Le silence qui suivit permit à Elizabeth de sécher ses larmes avec sa main libre, la deuxième étant dans celle de Darcy, qui cherchait en vain son regard. Ils s'étaient trop rapprochés, bien plus que ce que les convenances permettaient, et c'est pourquoi elle s'écarta un peu, reprenant ses esprits alors que Darcy avait le coeur battant. Jamais il n'avait raconté cette historie à une femme, jamais il n'avait avoué des sentiments à une femme. Et il venait de faire les deux, à la même. Il n'avait qu'une envie, même si cela était pour le moment impossible. Il ne souhaitait que l'embrasser, la serrer dans ses bras. Mais cela ne pouvait se faire actuellement.

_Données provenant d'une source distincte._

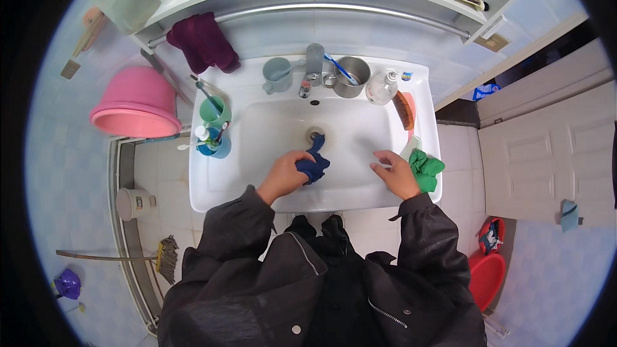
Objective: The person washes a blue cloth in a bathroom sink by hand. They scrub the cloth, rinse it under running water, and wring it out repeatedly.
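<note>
Bunched dark blue cloth (pixel 313 166) hangs from my left hand (pixel 285 175), its fingers closed on it over the near left part of the white sink (pixel 247 154). One end of the cloth trails toward the drain (pixel 314 133). My right hand (pixel 394 173) hovers over the basin's right side, fingers apart, holding nothing. Close beside it, a crumpled green cloth (pixel 427 171) lies on the sink's right rim. A pale soap-bar-like piece (pixel 410 148) sits just beyond that hand, partly hidden.
Along the back stand a faucet (pixel 314 64), a metal mug (pixel 351 77) with a blue toothbrush, a clear cup (pixel 277 74) and a pump bottle (pixel 383 88). A comb (pixel 403 110) lies at right. Toothbrush cups (pixel 214 110) line the left rim. A maroon towel (pixel 203 43) hangs from the rail.
</note>
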Demonstrator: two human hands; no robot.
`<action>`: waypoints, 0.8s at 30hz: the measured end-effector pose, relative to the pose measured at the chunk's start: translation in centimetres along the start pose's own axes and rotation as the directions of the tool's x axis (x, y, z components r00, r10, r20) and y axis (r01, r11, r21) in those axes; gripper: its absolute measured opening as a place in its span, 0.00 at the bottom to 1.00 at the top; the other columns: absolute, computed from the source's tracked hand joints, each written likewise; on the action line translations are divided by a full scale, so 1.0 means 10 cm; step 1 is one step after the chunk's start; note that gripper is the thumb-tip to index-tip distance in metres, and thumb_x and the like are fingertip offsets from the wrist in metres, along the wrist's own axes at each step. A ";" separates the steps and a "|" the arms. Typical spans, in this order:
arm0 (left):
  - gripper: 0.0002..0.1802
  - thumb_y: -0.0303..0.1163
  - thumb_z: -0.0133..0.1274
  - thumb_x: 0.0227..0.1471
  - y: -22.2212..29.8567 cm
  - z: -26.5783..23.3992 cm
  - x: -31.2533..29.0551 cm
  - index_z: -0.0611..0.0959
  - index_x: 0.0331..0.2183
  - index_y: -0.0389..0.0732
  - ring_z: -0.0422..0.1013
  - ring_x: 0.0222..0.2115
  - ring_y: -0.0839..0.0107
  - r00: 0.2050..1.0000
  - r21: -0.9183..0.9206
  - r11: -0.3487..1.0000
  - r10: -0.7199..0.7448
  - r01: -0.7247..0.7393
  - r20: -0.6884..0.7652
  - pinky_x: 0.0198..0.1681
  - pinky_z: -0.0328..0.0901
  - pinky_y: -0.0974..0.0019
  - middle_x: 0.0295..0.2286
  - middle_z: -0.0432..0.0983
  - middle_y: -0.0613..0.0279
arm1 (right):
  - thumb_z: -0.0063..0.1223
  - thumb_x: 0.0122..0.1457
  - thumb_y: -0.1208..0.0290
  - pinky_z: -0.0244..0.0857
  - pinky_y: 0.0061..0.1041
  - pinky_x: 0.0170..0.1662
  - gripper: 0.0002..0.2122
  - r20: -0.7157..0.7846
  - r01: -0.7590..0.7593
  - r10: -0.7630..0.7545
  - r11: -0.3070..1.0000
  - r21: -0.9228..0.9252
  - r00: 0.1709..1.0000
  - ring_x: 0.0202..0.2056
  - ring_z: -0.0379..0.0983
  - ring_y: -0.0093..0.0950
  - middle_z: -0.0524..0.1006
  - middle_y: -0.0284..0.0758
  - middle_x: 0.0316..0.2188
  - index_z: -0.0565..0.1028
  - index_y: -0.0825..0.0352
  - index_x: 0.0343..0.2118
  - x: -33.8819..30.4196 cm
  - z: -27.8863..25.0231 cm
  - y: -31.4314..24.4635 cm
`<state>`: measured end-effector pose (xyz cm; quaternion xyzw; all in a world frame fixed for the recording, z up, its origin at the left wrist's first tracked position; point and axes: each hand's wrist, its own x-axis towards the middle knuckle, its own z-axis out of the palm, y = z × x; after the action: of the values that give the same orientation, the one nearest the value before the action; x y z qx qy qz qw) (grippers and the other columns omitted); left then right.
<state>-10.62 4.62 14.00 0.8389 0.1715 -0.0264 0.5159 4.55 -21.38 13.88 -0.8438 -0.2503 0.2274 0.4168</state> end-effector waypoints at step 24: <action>0.19 0.27 0.54 0.35 -1.14 -0.50 -0.84 0.80 0.36 0.49 0.66 0.39 0.44 0.947 0.373 0.870 -0.285 0.321 -0.151 0.43 0.65 0.53 0.38 0.73 0.54 | 0.37 0.57 0.81 0.61 0.46 0.59 0.17 0.366 -0.367 -0.035 -0.134 0.920 0.930 0.52 0.66 0.50 0.65 0.57 0.49 0.57 0.86 0.47 2.15 0.54 -1.46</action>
<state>-22.80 11.46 8.41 0.8882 0.3155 -0.1025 0.3180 14.55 2.65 19.10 -0.2357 0.0600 0.5002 0.8311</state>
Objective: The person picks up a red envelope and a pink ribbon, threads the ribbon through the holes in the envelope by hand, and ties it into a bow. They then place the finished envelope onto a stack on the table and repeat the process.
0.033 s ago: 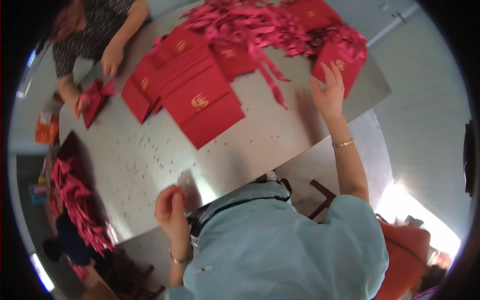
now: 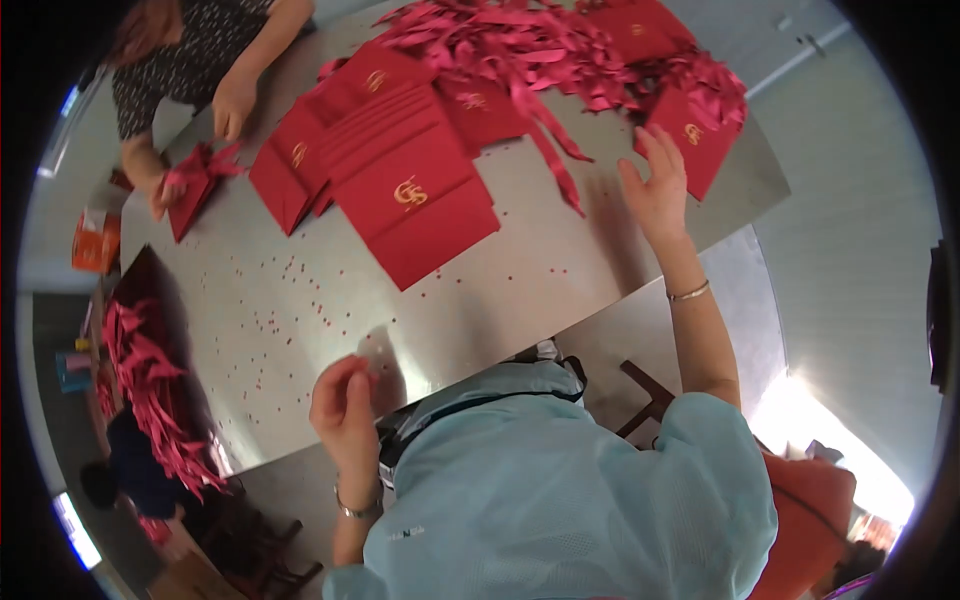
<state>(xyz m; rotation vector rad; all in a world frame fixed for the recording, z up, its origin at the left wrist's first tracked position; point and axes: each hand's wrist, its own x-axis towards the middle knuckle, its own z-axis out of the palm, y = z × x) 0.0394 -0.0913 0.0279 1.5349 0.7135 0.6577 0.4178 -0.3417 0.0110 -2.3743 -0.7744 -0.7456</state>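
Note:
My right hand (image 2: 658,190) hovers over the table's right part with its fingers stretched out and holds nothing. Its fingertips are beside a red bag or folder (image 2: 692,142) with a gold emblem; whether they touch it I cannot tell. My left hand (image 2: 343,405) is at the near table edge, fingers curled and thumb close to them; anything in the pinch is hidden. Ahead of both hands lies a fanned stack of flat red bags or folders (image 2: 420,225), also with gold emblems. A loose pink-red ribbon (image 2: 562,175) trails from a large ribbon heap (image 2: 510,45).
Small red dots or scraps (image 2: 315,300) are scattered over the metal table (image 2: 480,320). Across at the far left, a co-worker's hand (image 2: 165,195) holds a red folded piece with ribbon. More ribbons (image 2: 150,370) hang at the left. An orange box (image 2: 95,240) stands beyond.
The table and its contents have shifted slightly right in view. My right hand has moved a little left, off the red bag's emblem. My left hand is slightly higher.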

« _J'aimerais que vous puissiez garder cette histoire pour vous, Miss Elizabeth, continua Darcy doucement. Pour ma soeur plus que pour moi. Nous avons peur que sa réputation ne s'entache si elle est mise au jour. Si je ne vous demande pas votre main, si je ne vous demande pas d'entrer en court, c'est tout simplement car je veux vous permettre, même si cela est difficile pour moi, de réfléchir à vos sentiments à mon égard et que je souhaite vous laisser libre de tout engagement à mon égard. Comprenez-vous ?
_Comment s'appelle cet homme ? Demanda simplement Elizabeth.
_Cela vous est-il nécéssaire à savoir ? Demanda Darcy en retour.
_Mr. Darcy, si vous souhaitez me tenir écartée d'un danger, autant l'appeler par son nom. Si je croise cet homme j'aurais tout bonnement besoin de me mettre sur mes gardes.
_Il s'appelle George Wickham, dit simplement Darcy, avant de lever les yeux en entendant un raclement de gorge. Henry, excuse nous, j'avais besoin de parler à ta soeur.
_Des félicitations s'imposent ? Demanda Henry en ne se rendant pas compte de sa bêtise.
_Je crains que non, pas pour le moment, du moins, murmura Darcy à son ami. J'ai expliqué à ta soeur la raison de ma future absence et j'aimerais également t'en informer. C'est à propos de Wickham.
_Je vous laisse, messieurs, annonça Elizabeth. Henry, tu m'excuseras auprès de nos invités mais je vais avoir besoin de me rafraîchir.
_Bien sûr, Elizabeth. »
Henry attendit que la porte fut fermée derrière sa soeur pour fusiller Darcy du regard. Ce dernier vit bien le regard de son ami et s'écarta un peu, avant qu'Henry n'hausse le ton.
« _TU AS FAIT PLEURER MA SOEUR ? S'écria Henry. ET CE N'EST PAS LA PREMIÈRE FOIS ! QUE LUI AS-TU DIS CETTE FOIS CI ?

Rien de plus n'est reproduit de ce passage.